> [Action item] An exact copy of the data is needed, one that excludes all pictures.

[Dataset entries]
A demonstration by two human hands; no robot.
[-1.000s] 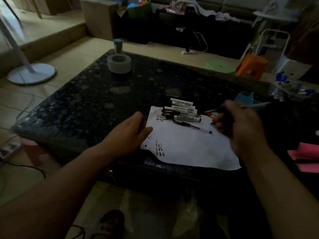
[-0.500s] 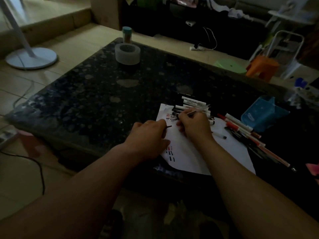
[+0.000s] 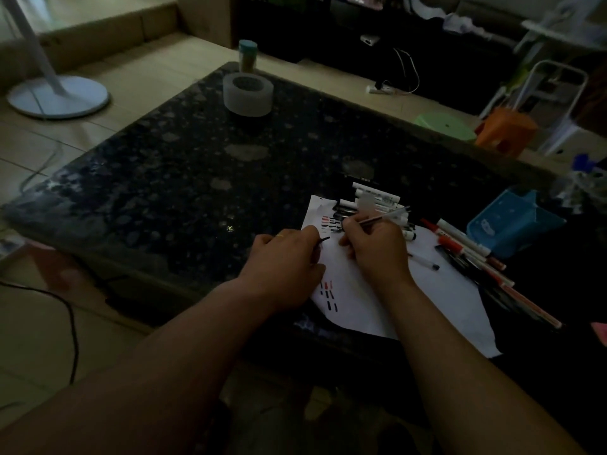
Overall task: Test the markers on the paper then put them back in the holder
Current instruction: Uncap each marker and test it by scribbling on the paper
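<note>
A white sheet of paper (image 3: 423, 290) with short black and red test strokes lies near the table's front edge. My right hand (image 3: 377, 247) grips a thin pen (image 3: 382, 217), its tip down on the paper by the upper strokes. My left hand (image 3: 285, 264) rests on the paper's left edge, closed around a small dark pen cap (image 3: 324, 239). Several white markers (image 3: 377, 200) lie at the paper's far edge. More red-capped markers and pens (image 3: 466, 244) lie to the right. A blue holder (image 3: 512, 224) lies beyond them.
The dark speckled stone table (image 3: 197, 178) carries a roll of tape (image 3: 248, 95) and a small teal-lidded jar (image 3: 247, 55) at its far left. A fan base (image 3: 57, 96) stands on the floor at left. An orange stool (image 3: 505, 129) and a green lid (image 3: 445, 126) sit beyond the table.
My right hand came in from the right-hand markers with a pen and set it to the paper. My left hand shifted slightly right. The camera tilted down and left.
</note>
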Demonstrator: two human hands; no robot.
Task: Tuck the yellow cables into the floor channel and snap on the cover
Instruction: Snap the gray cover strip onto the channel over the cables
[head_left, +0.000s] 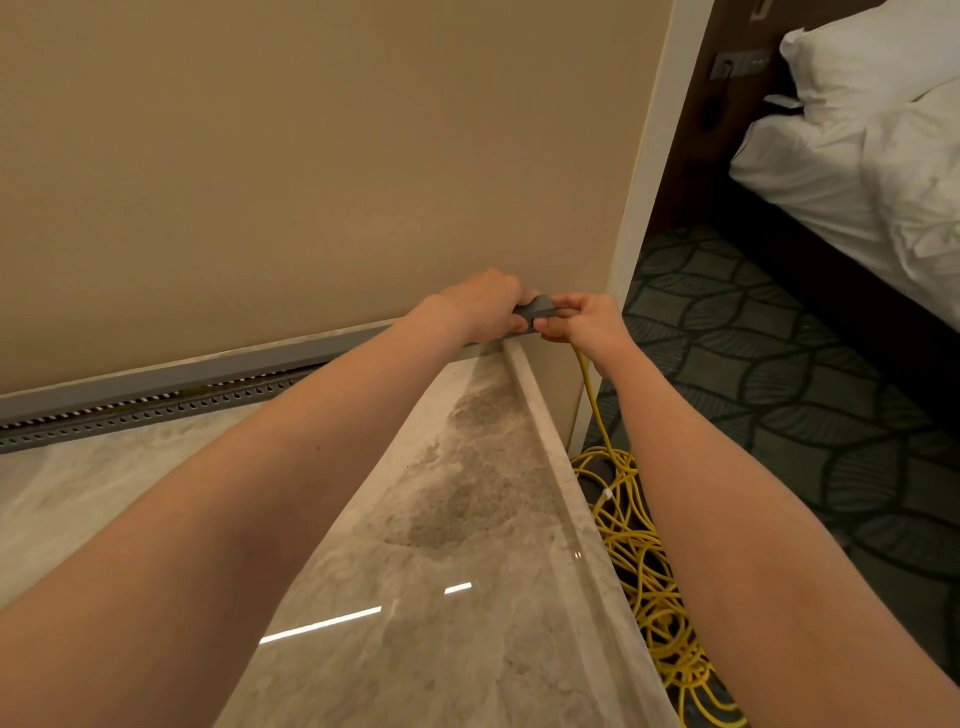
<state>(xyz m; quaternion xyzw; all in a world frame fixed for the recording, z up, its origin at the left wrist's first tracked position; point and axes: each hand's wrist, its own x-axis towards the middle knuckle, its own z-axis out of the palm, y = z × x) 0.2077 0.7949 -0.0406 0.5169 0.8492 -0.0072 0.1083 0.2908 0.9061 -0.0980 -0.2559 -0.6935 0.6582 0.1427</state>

> [Exercise output]
A demonstration by two human hands; no robot.
[-1.000s] 
[-0.500s] 
[+0.000s] 
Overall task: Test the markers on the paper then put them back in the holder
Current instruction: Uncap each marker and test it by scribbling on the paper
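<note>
A white sheet of paper (image 3: 423, 290) with short black and red test strokes lies near the table's front edge. My right hand (image 3: 377, 247) grips a thin pen (image 3: 382, 217), its tip down on the paper by the upper strokes. My left hand (image 3: 285, 264) rests on the paper's left edge, closed around a small dark pen cap (image 3: 324, 239). Several white markers (image 3: 377, 200) lie at the paper's far edge. More red-capped markers and pens (image 3: 466, 244) lie to the right. A blue holder (image 3: 512, 224) lies beyond them.
The dark speckled stone table (image 3: 197, 178) carries a roll of tape (image 3: 248, 95) and a small teal-lidded jar (image 3: 247, 55) at its far left. A fan base (image 3: 57, 96) stands on the floor at left. An orange stool (image 3: 505, 129) and a green lid (image 3: 445, 126) sit beyond the table.
My right hand came in from the right-hand markers with a pen and set it to the paper. My left hand shifted slightly right. The camera tilted down and left.
</note>
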Demonstrator: two human hands; no robot.
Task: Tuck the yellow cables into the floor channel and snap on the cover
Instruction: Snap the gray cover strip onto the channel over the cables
[head_left, +0.000s] 
<state>(xyz m; quaternion xyzw; all in a world frame fixed for the recording, z up, its origin at the left wrist's first tracked position; point and axes: each hand's wrist, its own x-axis towards the middle knuckle, its own z-axis out of the palm, y = z × x) 0.2077 0.7949 -0.0406 0.5169 0.8492 -0.0072 0.1083 0.2908 0.9061 -0.0980 -0.2559 -0.6935 0.6582 0.1427</state>

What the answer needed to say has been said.